Re: [V14 3/8] drivers: perf: arm_pmuv3: Enable branch stack sampling framework

From: James Clark
Date: Tue Nov 14 2023 - 12:10:57 EST




On 14/11/2023 05:13, Anshuman Khandual wrote:
[...]
>
> diff --git a/drivers/perf/arm_pmu.c b/drivers/perf/arm_pmu.c
> index d712a19e47ac..76f1376ae594 100644
> --- a/drivers/perf/arm_pmu.c
> +++ b/drivers/perf/arm_pmu.c
> @@ -317,6 +317,15 @@ armpmu_del(struct perf_event *event, int flags)
> struct hw_perf_event *hwc = &event->hw;
> int idx = hwc->idx;
>
> + if (has_branch_stack(event)) {
> + WARN_ON_ONCE(!hw_events->brbe_users);
> + hw_events->brbe_users--;
> + if (!hw_events->brbe_users) {
> + hw_events->brbe_context = NULL;
> + hw_events->brbe_sample_type = 0;
> + }
> + }
> +
> armpmu_stop(event, PERF_EF_UPDATE);
> hw_events->events[idx] = NULL;
> armpmu->clear_event_idx(hw_events, event);
> @@ -333,6 +342,22 @@ armpmu_add(struct perf_event *event, int flags)
> struct hw_perf_event *hwc = &event->hw;
> int idx;
>
> + if (has_branch_stack(event)) {
> + /*
> + * Reset branch records buffer if a new task event gets
> + * scheduled on a PMU which might have existing records.
> + * Otherwise older branch records present in the buffer
> + * might leak into the new task event.
> + */
> + if (event->ctx->task && hw_events->brbe_context != event->ctx) {
> + hw_events->brbe_context = event->ctx;
> + if (armpmu->branch_reset)
> + armpmu->branch_reset();

What about a per-thread event following a per-cpu event? Doesn't that
also need to branch_reset()? If hw_events->brbe_context was already
previously assigned, once the per-thread event is switched in it skips
this reset following a per-cpu event on the same core.

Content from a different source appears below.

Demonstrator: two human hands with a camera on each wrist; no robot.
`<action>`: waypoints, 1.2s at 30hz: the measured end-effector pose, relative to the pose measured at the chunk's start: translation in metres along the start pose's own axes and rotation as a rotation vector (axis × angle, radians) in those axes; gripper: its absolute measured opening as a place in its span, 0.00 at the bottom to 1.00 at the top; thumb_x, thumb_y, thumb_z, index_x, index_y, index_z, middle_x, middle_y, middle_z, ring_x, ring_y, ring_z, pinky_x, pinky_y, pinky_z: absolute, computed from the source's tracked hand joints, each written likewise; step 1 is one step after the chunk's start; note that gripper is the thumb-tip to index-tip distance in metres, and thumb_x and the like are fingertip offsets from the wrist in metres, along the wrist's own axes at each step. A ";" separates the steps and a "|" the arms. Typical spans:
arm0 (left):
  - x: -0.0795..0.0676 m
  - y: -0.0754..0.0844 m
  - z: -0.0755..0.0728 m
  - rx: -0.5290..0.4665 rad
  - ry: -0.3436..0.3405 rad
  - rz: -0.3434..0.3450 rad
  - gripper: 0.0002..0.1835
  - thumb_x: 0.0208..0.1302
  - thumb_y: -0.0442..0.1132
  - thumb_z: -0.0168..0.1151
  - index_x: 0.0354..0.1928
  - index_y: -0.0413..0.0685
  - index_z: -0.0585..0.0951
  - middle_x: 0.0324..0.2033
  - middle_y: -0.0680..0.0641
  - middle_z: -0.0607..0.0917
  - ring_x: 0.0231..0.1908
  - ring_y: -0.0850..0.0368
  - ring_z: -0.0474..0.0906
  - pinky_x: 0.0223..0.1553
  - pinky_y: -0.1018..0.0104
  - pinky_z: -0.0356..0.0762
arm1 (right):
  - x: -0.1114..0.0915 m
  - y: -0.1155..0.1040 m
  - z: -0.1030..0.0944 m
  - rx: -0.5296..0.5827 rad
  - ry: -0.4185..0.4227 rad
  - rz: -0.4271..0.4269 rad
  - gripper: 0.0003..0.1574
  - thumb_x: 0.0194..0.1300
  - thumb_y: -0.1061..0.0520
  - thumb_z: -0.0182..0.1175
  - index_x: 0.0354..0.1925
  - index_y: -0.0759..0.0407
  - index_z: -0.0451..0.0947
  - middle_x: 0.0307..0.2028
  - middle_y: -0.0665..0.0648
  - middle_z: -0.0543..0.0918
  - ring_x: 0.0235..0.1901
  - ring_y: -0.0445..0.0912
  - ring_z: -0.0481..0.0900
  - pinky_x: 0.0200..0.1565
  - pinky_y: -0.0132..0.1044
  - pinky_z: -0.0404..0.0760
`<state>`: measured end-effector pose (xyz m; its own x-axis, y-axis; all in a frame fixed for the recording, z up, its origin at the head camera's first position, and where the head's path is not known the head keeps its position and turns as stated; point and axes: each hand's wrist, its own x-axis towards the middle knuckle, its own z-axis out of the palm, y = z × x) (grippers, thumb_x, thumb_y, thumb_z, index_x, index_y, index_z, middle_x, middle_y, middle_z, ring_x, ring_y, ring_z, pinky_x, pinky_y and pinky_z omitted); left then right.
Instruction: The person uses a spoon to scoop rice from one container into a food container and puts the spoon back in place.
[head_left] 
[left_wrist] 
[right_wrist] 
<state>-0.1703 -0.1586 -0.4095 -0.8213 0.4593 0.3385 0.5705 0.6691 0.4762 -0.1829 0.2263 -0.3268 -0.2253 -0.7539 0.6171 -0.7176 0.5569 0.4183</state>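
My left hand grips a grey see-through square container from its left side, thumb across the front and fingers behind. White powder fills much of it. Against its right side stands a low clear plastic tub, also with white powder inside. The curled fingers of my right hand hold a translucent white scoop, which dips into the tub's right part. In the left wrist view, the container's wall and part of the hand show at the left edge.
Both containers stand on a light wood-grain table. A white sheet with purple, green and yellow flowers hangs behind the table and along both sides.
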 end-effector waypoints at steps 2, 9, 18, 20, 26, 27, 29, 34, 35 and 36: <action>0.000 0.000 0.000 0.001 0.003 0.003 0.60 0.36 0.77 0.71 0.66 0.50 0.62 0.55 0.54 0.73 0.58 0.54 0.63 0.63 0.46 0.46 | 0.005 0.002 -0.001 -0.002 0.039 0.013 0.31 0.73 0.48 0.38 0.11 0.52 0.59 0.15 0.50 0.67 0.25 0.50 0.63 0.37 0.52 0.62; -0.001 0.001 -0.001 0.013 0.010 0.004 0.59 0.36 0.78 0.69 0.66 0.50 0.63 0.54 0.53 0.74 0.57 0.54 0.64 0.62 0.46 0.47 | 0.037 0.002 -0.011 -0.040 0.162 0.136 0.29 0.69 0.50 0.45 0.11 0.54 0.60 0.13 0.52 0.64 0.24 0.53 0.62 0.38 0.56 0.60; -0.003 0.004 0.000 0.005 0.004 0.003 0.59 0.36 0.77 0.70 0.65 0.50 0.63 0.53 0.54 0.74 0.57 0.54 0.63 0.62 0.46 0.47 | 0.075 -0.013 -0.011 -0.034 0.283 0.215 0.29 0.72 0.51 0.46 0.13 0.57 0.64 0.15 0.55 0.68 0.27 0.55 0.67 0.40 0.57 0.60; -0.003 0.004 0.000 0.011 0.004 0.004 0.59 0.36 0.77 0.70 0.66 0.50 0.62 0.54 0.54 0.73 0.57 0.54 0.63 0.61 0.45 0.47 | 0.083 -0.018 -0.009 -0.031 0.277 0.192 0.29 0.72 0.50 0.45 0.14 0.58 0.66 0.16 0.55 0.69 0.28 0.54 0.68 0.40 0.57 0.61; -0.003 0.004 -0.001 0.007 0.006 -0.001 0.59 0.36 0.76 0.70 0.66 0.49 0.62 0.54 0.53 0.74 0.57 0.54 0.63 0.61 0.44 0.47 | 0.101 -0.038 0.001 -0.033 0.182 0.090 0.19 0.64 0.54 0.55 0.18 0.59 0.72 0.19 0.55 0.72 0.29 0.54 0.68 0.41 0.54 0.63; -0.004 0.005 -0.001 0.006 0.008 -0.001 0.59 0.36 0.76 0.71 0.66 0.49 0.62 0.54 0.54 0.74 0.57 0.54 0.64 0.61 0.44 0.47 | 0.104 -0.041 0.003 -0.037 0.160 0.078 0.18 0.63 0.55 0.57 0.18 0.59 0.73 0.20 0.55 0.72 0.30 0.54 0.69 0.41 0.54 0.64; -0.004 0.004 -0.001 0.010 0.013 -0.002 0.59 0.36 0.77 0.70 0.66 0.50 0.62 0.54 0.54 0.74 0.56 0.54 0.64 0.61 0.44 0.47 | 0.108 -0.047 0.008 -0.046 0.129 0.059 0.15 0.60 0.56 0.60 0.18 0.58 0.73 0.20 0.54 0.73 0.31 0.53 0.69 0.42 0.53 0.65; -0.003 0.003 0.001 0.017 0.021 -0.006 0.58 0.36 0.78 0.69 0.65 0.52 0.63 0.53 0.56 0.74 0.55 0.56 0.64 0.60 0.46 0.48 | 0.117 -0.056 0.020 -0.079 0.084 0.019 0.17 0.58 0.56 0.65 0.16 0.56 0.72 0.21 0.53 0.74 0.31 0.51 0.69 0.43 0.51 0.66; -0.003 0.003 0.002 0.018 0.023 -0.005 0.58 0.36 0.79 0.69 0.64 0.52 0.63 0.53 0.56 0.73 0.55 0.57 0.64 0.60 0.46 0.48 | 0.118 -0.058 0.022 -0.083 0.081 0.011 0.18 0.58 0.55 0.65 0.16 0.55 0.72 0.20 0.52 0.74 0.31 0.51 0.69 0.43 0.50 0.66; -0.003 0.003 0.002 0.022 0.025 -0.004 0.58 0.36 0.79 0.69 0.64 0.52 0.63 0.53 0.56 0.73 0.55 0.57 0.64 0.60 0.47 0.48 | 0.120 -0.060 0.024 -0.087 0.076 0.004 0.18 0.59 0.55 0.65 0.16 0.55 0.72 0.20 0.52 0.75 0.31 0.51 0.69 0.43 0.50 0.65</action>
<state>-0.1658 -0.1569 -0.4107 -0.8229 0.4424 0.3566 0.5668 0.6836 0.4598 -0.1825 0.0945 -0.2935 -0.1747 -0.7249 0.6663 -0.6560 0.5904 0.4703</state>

I think it should be possible to add a test for this scenario by
creating simulaneous per-cpu and per-thread events and checking for leakage.

> + }
> + hw_events->brbe_users++;
> + hw_events->brbe_sample_type = event->attr.branch_sample_type;
> + }
> +
> /* An event following a process won't be stopped earlier */
> if (!cpumask_test_cpu(smp_processor_id(), &armpmu->supported_cpus))
> return -ENOENT;
> @@ -512,13 +537,24 @@ static int armpmu_event_init(struct perf_event *event)
> !cpumask_test_cpu(event->cpu, &armpmu->supported_cpus))
> return -ENOENT;
>
> - /* does not support taken branch sampling */
> - if (has_branch_stack(event))
> + /*
> + * Branch stack sampling events are allowed
> + * only on PMU which has required support.
> + */
> + if (has_branch_stack(event) && !armpmu->has_branch_stack)
> return -EOPNOTSUPP;
>
> return __hw_perf_event_init(event);
> }
>

[...]
> +/*
> + * This is a read only constant and safe during multi threaded access
> + */
> +static struct perf_branch_stack zero_branch_stack = { .nr = 0, .hw_idx = -1ULL};
> +
> +static void read_branch_records(struct pmu_hw_events *cpuc,
> + struct perf_event *event,
> + struct perf_sample_data *data,
> + bool *branch_captured)
> +{
> + /*
> + * CPU specific branch records buffer must have been allocated already
> + * for the hardware records to be captured and processed further.
> + */
> + if (WARN_ON(!cpuc->branches))
> + return;
> +
> + /*
> + * Overflowed event's branch_sample_type does not match the configured
> + * branch filters in the BRBE HW. So the captured branch records here
> + * cannot be co-related to the overflowed event. Report to the user as
> + * if no branch records have been captured, and flush branch records.
> + * The same scenario is applicable when the current task context does
> + * not match with overflown event.
> + */
> + if ((cpuc->brbe_sample_type != event->attr.branch_sample_type) ||
> + (event->ctx->task && cpuc->brbe_context != event->ctx)) {
> + perf_sample_save_brstack(data, event, &zero_branch_stack);
> + return;
> + }

I think we should probably add a test for this scenario too. Like that
the second event opened on the same thread as another event with
different brbe settings always produces zero records.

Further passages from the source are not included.